Das Anwesen an diesem Ort ist seit 1834 bekannt, als nach einem Brand ein klassizistisches Haus mit einem vier Säulen umfassenden Portikus erbaut wurde, das dem Garde-Kapitän D. P. Gorichwostow gehörte.
Im Jahr 1878 erwarb Maria Fjodorowna Morozowa das Anwesen für ihre Tochter Julia Timofejewna, die Grigori Alexandrowitsch Krestownikow heiratete. Grigori Alexandrowitsch stammte aus einer alten Kaufmannsfamilie, die seit 1826 im Moskauer Kaufmannsstand war. Sie hatten eine Spinnerei bei der Station Lobnya in der Region Moskau und eine Stearin- und Seifenfabrik in Kasan, wo auch Glycerin produziert wurde. Grigori absolvierte die physikalisch-mathematische Fakultät der Moskauer Universität mit einer Spezialisierung auf organische Chemie. Nach dem Studium arbeitete er in der Familienfabrik in Kasan und in der Verwaltung der Moskowo-Kursker Eisenbahn. Ende des 19. Jahrhunderts wurde er Vorsitzender des Vorstands der Familienfirma. Neben der Kommerzialisierung war Grigori ein aktiver gesellschaftlicher Akteur und hatte Positionen als Vorsitzender des Moskauer Börsenkomitees und Mitglied des Staatsrates für Handel und Industrie inne.
Julia Timofejewna stammte aus dem jüngeren Zweig der Textilfamilie Morozow. Ihr Vater, Timofej Savwitsch Morozow, war Eigentümer und Vorsitzender der Nikolskaya Manufaktur, und ihre Mutter, Maria Fjodorowna Simonowa, war eine Cousine des Kaufmanns Kosma Terentjitsch Soldatenkow. Die Eltern der jungen Leute waren große Freunde und Partner. Sogar in die Hochzeitsreise fuhren die jungen Leute mit einer großen Familiengesellschaft.

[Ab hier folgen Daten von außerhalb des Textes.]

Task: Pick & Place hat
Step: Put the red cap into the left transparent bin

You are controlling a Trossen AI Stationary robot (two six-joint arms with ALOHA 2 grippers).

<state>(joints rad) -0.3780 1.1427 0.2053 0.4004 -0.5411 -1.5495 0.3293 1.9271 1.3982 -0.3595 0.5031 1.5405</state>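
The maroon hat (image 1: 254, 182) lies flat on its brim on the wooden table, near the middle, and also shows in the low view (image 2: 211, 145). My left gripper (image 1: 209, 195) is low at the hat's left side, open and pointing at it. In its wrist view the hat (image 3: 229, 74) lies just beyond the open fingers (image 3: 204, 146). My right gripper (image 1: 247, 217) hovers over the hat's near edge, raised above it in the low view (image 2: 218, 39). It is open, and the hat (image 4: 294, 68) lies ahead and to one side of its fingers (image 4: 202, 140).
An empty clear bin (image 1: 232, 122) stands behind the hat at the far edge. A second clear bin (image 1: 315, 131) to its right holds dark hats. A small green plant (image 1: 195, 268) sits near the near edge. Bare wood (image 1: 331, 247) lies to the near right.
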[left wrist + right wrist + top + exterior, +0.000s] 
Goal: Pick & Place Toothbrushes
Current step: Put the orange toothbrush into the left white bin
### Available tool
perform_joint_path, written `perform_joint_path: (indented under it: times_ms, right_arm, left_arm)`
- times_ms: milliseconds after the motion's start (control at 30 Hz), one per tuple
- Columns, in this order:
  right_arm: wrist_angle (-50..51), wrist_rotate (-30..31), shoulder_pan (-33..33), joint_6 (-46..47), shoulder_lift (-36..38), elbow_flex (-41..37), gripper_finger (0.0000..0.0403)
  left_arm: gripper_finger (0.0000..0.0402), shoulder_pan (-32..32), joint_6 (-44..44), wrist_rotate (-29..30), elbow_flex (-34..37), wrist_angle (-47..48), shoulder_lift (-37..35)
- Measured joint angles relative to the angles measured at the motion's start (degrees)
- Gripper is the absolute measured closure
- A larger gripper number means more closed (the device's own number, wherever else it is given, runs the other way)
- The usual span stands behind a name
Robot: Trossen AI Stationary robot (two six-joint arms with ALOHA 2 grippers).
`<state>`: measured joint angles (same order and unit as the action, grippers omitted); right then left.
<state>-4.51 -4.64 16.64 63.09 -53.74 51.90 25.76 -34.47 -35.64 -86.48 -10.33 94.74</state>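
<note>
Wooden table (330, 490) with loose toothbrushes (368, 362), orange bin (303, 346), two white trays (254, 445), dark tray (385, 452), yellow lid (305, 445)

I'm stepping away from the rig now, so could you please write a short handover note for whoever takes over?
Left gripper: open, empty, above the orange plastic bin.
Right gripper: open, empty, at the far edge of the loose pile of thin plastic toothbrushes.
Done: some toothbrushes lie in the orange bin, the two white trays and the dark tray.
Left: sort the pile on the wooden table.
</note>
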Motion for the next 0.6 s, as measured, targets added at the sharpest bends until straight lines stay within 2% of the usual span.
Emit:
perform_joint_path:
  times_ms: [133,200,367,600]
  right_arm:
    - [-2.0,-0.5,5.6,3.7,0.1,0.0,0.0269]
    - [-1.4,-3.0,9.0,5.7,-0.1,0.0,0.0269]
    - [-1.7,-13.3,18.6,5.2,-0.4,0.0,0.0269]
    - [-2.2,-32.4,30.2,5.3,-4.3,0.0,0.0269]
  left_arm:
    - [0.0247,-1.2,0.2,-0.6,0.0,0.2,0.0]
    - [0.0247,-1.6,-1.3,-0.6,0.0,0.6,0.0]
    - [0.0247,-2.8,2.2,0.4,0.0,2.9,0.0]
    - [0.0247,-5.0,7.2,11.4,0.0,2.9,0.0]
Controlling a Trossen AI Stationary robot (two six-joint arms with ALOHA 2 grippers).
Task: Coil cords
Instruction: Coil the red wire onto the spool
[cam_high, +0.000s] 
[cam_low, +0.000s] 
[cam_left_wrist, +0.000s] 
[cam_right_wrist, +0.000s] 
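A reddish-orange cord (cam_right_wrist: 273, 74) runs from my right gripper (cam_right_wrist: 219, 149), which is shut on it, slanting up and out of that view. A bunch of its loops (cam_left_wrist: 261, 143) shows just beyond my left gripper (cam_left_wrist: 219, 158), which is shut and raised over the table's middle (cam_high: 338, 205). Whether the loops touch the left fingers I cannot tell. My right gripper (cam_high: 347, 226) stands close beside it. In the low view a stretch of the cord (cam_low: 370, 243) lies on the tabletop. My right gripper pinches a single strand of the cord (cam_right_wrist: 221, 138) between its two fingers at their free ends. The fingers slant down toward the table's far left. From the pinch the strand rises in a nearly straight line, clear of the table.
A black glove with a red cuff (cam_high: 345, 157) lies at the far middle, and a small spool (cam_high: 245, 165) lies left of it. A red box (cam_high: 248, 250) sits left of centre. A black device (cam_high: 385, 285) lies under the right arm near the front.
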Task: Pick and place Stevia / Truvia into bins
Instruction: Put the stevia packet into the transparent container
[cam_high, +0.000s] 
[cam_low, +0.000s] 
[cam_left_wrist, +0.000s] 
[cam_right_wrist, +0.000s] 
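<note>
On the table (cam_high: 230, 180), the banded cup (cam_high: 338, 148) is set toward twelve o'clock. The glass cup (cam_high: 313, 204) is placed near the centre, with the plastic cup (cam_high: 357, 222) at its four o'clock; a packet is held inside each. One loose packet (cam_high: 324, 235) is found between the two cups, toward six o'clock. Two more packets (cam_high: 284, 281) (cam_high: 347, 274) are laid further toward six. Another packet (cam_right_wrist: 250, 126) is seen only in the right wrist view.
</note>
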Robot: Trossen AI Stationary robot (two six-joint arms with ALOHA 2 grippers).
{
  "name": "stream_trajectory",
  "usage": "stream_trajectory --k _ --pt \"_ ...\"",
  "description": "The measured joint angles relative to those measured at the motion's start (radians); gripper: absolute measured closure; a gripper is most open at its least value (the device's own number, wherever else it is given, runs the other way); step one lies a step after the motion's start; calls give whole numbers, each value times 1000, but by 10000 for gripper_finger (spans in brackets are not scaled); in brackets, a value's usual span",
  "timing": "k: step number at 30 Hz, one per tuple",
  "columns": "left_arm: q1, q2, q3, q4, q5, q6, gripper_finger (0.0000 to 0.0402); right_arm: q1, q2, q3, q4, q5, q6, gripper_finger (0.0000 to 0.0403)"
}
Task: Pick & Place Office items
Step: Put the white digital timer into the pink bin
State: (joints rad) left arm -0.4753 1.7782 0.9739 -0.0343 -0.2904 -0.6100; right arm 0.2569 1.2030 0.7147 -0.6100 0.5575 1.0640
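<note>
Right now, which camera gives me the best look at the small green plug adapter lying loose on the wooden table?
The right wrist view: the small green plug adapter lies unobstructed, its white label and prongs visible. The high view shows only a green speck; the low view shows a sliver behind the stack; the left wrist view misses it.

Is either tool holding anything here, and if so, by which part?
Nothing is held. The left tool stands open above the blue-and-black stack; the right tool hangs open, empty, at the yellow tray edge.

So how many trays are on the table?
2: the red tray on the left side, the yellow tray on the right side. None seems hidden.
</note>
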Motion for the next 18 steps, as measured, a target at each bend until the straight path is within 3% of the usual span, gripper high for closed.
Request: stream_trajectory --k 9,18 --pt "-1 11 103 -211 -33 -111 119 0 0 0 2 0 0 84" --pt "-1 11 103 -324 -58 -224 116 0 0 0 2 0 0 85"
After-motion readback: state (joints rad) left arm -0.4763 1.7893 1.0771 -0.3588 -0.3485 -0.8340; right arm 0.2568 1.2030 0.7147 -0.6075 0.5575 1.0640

Der Architekt P.A. Drittenpreis baute das Herrenhaus für die junge Familie um. Der Portikus verschwand, stattdessen erschien ein kleiner Dachboden mit einem ovalen Fenster und einem zerbrochenen Giebel. Die repräsentative Anordnung entlang des Boulevards wurde mit hohen ovalen Fenstern geschmückt. Die Seitenfassaden wurden mit asymmetrischen Risaliten und Pilastern gestaltet. Der rechte Risalit war zweigeschossig mit einem halbrunden Giebel, der linke einstöckig. Ein großer Garten und Wirtschaftsgebäude grenzten an das Anwesen der Mutter. Später, als die Familie wuchs, wurde rechts ein weiteres Flügelgebäude senkrecht zum Hauptgebäude angebaut.
Julia Timofejewna engagierte sich aktiv in der Wohltätigkeit. In Erinnerung an ihren Vater baute sie mit Mitteln, die ihre Mutter 1912 vermachte, das Gebäude "Arbeitsbörse zu Ehren von Timofej Savwitsch Morozow" in der Nähe des Kalanchowskaja-Platzes. Sie war im Kuratorium für die Armen des Chitrow-Marktes tätig. Während des Ersten Weltkriegs eröffnete und betrieb sie ein Krankenhaus auf dem Gelände ihres Anwesens.
Julia Timofejewna und Grigori Alexandrowitsch hatten sechs Kinder. Zu Beginn des 20. Jahrhunderts begann Julia Timofejewna an einer Beinkrankheit zu leiden und konnte sich nur noch im Rollstuhl fortbewegen, weshalb im Haus die Treppen durch Rampen ersetzt wurden.
Grigori Alexandrowitsch starb 1918, und Julia Timofejewna wurde aus dem Haus vertrieben und starb 1920 in ihrer Datscha in Zarytsino.
Kürzlich befand sich im Hauptgebäude, das im Stil des stalinistischen Klassizismus gestaltet ist, die Staatsanwaltschaft, und jetzt sieht es verlassen aus. Im rechten Teil des Gebäudes befindet sich die Abteilung für staatliche Statistik im Zentralen Verwaltungsbezirk Moskau.